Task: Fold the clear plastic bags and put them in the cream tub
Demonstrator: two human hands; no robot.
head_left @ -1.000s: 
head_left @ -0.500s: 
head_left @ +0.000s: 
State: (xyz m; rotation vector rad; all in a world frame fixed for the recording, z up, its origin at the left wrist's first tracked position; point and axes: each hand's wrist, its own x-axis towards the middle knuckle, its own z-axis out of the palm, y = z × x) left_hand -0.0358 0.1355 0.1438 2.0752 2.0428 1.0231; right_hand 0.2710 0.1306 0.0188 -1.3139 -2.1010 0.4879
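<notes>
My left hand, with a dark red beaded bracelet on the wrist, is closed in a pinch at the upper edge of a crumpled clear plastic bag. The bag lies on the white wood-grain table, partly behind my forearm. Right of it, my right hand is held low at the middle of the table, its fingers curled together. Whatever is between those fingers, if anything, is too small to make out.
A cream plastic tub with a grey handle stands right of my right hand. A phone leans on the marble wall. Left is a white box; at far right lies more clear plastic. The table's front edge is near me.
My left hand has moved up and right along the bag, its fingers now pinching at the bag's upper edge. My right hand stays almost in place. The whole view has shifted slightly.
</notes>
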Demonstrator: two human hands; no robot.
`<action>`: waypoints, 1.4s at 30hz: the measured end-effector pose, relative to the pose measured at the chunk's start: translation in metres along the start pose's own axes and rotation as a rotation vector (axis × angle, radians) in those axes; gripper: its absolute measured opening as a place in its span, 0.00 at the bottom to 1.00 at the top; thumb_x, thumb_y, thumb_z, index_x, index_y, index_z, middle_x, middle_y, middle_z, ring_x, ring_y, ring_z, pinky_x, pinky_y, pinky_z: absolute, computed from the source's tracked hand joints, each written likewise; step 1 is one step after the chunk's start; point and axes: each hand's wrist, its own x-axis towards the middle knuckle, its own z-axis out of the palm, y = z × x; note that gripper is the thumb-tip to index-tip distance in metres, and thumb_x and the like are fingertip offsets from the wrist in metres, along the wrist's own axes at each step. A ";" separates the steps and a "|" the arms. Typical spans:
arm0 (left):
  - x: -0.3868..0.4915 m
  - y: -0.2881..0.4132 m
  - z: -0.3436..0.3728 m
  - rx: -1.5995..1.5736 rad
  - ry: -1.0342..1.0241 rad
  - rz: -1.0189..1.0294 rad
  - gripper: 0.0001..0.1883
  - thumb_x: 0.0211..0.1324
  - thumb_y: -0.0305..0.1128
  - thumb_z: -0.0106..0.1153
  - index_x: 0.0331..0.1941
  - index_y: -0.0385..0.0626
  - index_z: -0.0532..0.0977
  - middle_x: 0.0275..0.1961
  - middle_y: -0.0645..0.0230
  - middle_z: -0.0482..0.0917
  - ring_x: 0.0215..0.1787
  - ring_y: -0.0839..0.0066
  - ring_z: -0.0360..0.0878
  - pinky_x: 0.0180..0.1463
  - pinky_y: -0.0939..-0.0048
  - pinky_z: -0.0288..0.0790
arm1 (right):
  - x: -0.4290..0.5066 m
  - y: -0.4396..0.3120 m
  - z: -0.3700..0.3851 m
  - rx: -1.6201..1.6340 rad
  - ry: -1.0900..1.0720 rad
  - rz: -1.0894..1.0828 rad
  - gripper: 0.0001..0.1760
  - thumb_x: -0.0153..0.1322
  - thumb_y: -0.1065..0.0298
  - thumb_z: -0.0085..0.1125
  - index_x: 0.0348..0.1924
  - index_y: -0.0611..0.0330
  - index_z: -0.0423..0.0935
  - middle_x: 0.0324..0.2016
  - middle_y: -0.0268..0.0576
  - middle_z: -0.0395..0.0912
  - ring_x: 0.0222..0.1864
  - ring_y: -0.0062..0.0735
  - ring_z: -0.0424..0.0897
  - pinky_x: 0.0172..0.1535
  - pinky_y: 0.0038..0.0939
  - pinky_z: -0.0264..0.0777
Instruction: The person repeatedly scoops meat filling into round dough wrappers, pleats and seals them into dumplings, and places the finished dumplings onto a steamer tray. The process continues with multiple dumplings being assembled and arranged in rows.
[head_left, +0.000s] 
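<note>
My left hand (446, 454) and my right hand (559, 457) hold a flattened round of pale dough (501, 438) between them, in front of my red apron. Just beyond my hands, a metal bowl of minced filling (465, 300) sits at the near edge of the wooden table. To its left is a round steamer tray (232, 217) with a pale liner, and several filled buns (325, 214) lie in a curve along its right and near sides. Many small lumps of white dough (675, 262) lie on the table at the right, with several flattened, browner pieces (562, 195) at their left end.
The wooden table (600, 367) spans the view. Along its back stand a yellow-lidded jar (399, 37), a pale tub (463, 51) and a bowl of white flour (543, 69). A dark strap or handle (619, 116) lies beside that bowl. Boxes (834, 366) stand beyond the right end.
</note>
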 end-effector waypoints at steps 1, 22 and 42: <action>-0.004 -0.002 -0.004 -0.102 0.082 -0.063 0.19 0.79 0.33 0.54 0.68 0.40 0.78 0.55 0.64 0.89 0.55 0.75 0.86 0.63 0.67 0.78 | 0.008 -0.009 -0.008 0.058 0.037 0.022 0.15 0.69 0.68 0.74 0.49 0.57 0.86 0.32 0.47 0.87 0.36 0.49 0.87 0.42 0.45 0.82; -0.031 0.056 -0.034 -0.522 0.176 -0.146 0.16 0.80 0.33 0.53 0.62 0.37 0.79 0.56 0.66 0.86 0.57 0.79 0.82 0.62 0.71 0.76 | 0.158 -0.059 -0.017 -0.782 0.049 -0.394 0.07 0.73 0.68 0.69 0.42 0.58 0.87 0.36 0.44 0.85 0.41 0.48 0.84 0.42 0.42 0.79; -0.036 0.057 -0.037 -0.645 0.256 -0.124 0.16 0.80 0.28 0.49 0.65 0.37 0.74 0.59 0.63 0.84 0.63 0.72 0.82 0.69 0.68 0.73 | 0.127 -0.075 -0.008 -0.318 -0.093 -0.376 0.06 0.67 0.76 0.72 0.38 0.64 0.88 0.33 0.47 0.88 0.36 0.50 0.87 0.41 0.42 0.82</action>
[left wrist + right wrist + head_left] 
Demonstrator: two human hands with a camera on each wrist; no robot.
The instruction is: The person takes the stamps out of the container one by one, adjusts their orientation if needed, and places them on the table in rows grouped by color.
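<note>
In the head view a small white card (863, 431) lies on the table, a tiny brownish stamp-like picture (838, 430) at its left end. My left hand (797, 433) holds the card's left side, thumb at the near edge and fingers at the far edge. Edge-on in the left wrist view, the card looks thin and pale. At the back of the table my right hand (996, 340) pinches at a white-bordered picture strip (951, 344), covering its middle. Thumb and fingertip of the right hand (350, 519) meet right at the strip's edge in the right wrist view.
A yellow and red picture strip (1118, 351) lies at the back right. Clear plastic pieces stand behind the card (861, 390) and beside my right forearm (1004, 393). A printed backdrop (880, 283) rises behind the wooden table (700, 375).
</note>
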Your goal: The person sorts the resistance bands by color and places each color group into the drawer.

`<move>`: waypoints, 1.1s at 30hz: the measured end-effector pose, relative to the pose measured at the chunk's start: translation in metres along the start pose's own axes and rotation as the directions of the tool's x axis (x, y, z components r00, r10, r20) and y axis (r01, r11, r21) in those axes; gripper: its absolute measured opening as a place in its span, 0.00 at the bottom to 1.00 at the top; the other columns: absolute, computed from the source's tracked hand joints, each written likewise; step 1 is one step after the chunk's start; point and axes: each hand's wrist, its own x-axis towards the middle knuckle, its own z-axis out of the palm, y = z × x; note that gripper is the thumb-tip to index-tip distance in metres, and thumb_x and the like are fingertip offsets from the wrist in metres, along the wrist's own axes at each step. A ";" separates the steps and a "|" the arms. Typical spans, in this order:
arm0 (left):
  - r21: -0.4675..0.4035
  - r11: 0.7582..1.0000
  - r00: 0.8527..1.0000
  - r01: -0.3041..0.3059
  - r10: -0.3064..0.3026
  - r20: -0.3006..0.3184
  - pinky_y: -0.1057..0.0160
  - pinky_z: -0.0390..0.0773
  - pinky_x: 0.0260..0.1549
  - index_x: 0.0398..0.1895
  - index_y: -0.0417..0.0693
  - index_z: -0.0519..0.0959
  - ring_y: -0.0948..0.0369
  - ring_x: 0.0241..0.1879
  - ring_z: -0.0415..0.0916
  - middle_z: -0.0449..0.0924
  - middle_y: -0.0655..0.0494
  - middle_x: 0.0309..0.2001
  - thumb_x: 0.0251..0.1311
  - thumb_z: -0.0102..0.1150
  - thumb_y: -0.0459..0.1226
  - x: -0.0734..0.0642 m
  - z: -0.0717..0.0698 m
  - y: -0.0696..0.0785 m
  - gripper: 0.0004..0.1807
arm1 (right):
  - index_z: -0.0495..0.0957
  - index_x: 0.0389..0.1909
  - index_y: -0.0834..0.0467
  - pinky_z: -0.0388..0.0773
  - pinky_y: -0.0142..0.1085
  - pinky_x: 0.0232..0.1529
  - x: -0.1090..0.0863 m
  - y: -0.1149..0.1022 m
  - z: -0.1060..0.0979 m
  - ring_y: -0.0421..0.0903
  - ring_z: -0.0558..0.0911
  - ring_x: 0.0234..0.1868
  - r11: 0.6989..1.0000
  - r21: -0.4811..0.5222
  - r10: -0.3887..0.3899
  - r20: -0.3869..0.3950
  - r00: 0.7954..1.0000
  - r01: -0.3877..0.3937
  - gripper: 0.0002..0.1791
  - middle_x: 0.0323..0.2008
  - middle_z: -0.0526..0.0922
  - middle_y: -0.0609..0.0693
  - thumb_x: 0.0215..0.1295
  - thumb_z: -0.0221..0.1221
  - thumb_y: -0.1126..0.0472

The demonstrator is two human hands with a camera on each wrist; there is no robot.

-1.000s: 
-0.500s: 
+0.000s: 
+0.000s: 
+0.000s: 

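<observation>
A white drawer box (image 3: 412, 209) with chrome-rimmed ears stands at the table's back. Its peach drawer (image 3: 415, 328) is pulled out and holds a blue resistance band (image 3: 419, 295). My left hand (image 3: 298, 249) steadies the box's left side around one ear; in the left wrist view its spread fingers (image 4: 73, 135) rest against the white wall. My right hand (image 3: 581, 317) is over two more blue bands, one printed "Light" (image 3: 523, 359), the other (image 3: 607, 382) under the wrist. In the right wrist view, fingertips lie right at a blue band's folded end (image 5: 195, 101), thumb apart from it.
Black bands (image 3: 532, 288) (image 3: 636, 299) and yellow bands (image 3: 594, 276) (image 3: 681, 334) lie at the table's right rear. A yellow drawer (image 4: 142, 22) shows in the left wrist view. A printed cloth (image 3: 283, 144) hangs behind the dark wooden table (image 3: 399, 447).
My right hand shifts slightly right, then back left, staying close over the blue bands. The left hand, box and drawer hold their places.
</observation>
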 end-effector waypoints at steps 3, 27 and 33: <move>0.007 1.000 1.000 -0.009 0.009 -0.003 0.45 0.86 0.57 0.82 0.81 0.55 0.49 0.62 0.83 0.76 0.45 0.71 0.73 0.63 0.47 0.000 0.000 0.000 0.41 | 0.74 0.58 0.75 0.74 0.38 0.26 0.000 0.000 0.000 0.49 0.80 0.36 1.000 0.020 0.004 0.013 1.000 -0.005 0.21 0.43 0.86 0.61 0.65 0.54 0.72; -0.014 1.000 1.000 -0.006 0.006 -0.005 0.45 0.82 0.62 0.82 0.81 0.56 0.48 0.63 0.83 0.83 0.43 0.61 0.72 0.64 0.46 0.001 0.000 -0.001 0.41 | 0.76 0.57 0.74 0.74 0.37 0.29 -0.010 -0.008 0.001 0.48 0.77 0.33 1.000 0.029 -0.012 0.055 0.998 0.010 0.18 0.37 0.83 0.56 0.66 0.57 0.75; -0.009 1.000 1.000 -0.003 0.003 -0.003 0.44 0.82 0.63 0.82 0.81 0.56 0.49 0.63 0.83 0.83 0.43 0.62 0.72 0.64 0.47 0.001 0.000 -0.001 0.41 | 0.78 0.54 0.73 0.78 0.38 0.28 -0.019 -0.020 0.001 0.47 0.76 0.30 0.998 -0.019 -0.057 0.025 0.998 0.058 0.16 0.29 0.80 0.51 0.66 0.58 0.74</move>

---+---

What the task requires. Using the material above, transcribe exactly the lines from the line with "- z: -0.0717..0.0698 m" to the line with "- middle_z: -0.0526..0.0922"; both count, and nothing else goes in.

Response to the exercise.
  - z: -0.0717..0.0698 m
  - y: -0.0696..0.0785 m
  - gripper: 0.0004..0.1807
arm1 (right):
  - index_z: -0.0495..0.0957
  - index_x: 0.0389..0.1909
  - index_y: -0.0834..0.0467
  - pinky_z: -0.0388..0.0773
  - pinky_y: -0.0142..0.1085
  - pinky_x: 0.0232..0.1529
  - x: -0.1090..0.0863 m
  - y: -0.1149..0.1022 m
  - z: -0.1060..0.0979 m
  - ring_y: -0.0421..0.0903
  - ring_z: -0.0558..0.0911
  - ring_x: 0.0234..0.1868
  - r11: 0.6989..1.0000
  - r21: -0.4811..0.5222
  - r10: -0.3887..0.3899
  - r20: -0.3869..0.3950
  - r00: 0.7954..1.0000
  - r01: -0.3877..0.3937
  - gripper: 0.0002..0.1791
  - middle_x: 0.0323..0.2008
  - middle_z: -0.0526..0.0922

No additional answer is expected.